The dollar has broken the $1.14 level against the euro this week and hit its strongest in 13 months at $1.1325 overnight, before steadying in Asia at around $1.1353.

At 161.73 yen, it is within a whisker of its highest in just over four decades ‌on the struggling ⁠Japanese currency.

Dollar ⁠strength has pushed gold below $4,000 an ounce for the first time in more than seven months and briefly sent bitcoin under $60,000 for the first time since 2024.

The dollar index, which measures the currency against a basket of six major peers, made a 13-month peak at 101.8 overnight and started the Asia session steady around 101.6.


The Iran war and jump in oil prices reversed market expectations for U.S. rate cuts this year and a surprisingly hawkish-sounding debut from Kevin Warsh as Federal Reserve chair last week has traders pricing a U.S. hike as soon as October.

Since the ⁠start of ‌May, 2-year U.S. Treasury yields, which track short-term rates expectations, are up 27 basis points to 4.15% against a 7 bp fall in Europe’s benchmark German 2-year yields to 2.56%. [US/] At the 10-year tenor ⁠the gap in favour of U.S. yields widened 20 bps in the same period to top 150 bps.

“We believe the move in rates and the dollar reflects expectations of cyclical and structural U.S. economic outperformance,” said Steve Englander, head of global G10 currency research at Standard Chartered in New York.

“Strong productivity growth, partly AI-driven, should support higher earnings and lead to dollar-positive capital inflows,” he said.

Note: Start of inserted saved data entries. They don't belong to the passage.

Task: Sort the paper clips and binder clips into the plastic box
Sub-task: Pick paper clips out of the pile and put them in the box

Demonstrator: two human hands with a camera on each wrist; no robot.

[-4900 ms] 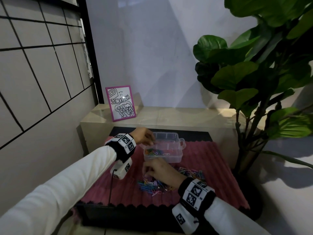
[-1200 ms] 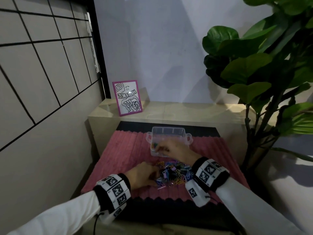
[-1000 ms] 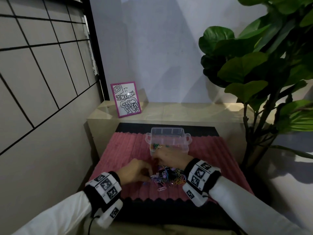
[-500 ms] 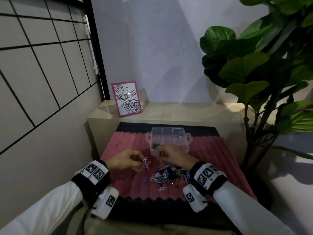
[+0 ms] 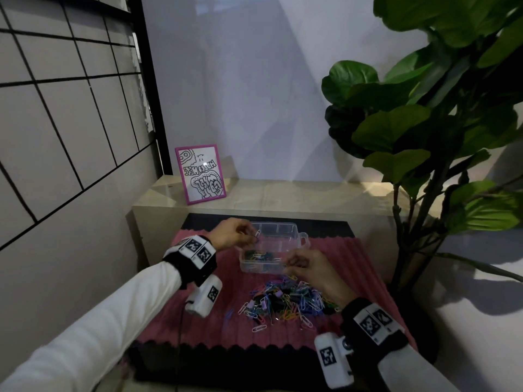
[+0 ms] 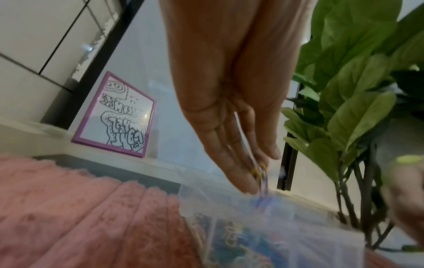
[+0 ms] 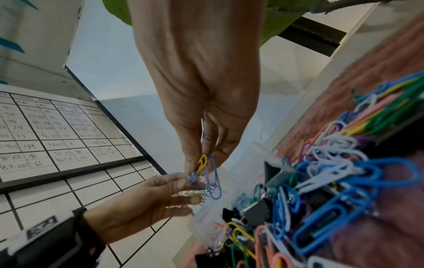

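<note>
Plant (image 5: pixel 441 114) stands right of box (image 5: pixel 294 241); framed drawing (image 5: pixel 201 174) behind.

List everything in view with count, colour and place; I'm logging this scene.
plastic box: one, clear, on the mat's far part, clips inside.
clip pile: many paper clips, mixed colours, with black binder clips, on the mat before the box.
mat: one, pink, ribbed.
framed drawing: one, purple frame, on the ledge.
plant: one, green, right side.
left hand: pinches paper clips over the box.
right hand: pinches yellow and blue paper clips at the box's near edge.
</note>
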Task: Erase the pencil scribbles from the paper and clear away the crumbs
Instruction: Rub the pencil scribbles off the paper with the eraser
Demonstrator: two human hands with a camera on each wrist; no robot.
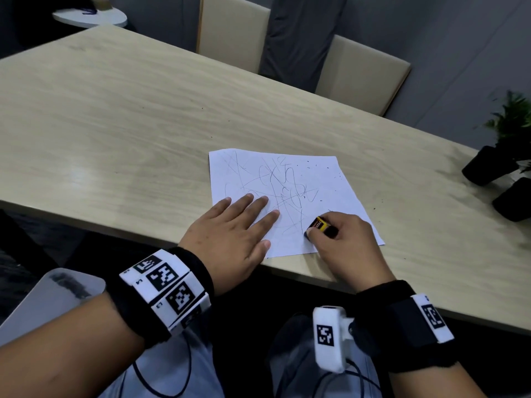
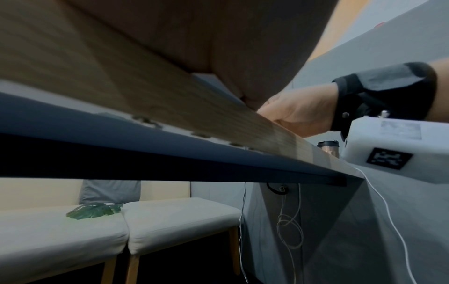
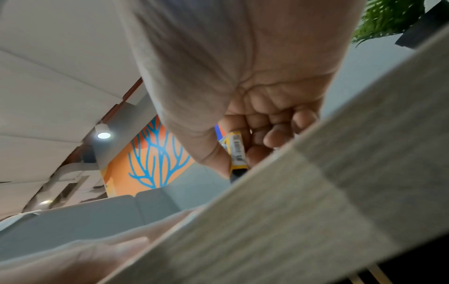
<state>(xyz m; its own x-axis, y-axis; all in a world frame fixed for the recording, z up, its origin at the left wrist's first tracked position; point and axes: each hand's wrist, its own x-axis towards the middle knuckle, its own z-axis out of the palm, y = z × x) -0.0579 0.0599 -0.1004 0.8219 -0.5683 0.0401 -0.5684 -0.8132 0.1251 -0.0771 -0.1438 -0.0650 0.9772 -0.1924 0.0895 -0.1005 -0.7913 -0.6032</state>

US INFLATION MEASURE AWAITED

The dollar made a seven-month high on sterling overnight at $1.314 and an 11-month top of 0.8139 Swiss francs.

Shaky equity markets have made for added punishment for the risk-sensitive Antipodeans and there was little respite ‌for the Aussie and kiwi on Thursday, despite steadier stocks.

The Aussie, down more than 1.8% for the week so far, was under pressure at $0.6890 ahead of May jobs data, where some reversal of April’s weakness is expected. [AUD/]

The New Zealand ⁠dollar, down 1.7% this week, sat at $0.5640, just above Wednesday’s seven-month trough of $0.5631.

Later on Thursday, the Fed’s preferred inflation yardstick, core personal consumption expenditures, is due for May. A rise is expected though the outlook, since oil prices have tumbled back to pre-war levels, is for inflation to cool and overnight long-dated U.S. Treasuries rallied sharply, lowering yields.

“Further USD gains will require further (widening) in rate differentials, but in the short term the corporates need dollars and will keep needing dollars for a few more days,” said Brent Donnelly, president at analytics firm Spectra Markets.

“My view is that this is creating a USD-positive feedback loop where (speculators) are adding and technicals are breaking, and that feedback loop will probably burn itself out soon.”